WHAT TO DO
Output the data below line for line, exactly, up to and including the line where "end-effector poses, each" appears.

━━━━━━━━

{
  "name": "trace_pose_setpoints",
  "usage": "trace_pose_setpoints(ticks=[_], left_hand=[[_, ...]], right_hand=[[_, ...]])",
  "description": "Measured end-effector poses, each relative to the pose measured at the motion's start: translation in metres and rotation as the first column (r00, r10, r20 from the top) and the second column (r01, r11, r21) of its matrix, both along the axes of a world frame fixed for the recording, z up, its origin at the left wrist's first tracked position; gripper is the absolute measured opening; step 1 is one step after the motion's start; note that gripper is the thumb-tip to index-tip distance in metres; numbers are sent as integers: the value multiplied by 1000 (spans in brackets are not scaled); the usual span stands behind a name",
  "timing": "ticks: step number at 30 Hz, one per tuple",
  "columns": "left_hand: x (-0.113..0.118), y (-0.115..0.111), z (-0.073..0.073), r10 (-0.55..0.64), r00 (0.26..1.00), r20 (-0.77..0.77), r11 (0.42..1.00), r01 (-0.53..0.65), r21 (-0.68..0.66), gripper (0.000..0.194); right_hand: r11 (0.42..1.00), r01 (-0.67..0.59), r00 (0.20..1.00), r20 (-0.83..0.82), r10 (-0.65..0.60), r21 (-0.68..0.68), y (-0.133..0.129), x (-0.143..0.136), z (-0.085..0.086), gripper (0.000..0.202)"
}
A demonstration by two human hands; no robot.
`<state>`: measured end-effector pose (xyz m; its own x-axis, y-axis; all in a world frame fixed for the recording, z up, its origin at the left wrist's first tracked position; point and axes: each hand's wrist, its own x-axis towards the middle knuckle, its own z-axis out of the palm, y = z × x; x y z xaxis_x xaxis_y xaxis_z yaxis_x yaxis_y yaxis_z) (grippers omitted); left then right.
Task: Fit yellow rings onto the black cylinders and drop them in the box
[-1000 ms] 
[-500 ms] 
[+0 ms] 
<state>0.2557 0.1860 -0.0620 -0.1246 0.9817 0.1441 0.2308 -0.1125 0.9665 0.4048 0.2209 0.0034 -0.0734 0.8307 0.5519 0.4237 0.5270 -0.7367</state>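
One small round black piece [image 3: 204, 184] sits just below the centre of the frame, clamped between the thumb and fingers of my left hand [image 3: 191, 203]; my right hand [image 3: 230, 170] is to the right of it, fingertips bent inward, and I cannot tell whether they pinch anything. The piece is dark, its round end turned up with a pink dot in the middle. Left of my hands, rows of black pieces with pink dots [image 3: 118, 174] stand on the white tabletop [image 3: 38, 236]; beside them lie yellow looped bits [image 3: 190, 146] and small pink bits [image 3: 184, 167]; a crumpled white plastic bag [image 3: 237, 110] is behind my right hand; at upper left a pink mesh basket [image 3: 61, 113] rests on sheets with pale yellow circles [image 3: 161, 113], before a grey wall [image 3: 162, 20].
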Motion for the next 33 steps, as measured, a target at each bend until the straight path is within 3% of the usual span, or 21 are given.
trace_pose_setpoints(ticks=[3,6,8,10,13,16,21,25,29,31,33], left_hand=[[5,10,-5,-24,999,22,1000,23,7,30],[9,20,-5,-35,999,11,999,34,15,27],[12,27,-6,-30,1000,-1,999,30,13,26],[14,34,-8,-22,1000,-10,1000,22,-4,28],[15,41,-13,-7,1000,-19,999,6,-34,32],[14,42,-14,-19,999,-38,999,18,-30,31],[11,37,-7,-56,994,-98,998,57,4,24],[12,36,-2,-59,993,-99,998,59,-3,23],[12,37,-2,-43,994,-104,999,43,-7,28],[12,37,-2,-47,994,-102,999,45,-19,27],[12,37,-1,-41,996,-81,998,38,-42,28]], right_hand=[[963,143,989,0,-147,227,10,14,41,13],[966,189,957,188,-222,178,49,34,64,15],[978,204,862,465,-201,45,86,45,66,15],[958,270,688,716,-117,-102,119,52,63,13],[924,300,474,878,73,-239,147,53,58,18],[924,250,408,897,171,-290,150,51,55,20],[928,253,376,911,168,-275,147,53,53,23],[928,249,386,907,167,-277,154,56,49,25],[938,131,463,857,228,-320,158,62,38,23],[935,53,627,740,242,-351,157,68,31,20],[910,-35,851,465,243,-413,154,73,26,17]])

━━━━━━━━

RESULT FOR THIS EXERCISE
{
  "name": "trace_pose_setpoints",
  "usage": "trace_pose_setpoints(ticks=[_], left_hand=[[_, ...]], right_hand=[[_, ...]])",
  "description": "Measured end-effector poses, each relative to the pose measured at the motion's start: translation in metres and rotation as the first column (r00, r10, r20 from the top) and the second column (r01, r11, r21) of its matrix, both along the axes of a world frame fixed for the recording, z up, its origin at the left wrist's first tracked position; gripper is the absolute measured opening; step 1 is one step after the motion's start; note that gripper is the thumb-tip to index-tip distance in metres; numbers are sent as integers: the value multiplied by 1000 (spans in brackets are not scaled); the usual span stands behind a name",

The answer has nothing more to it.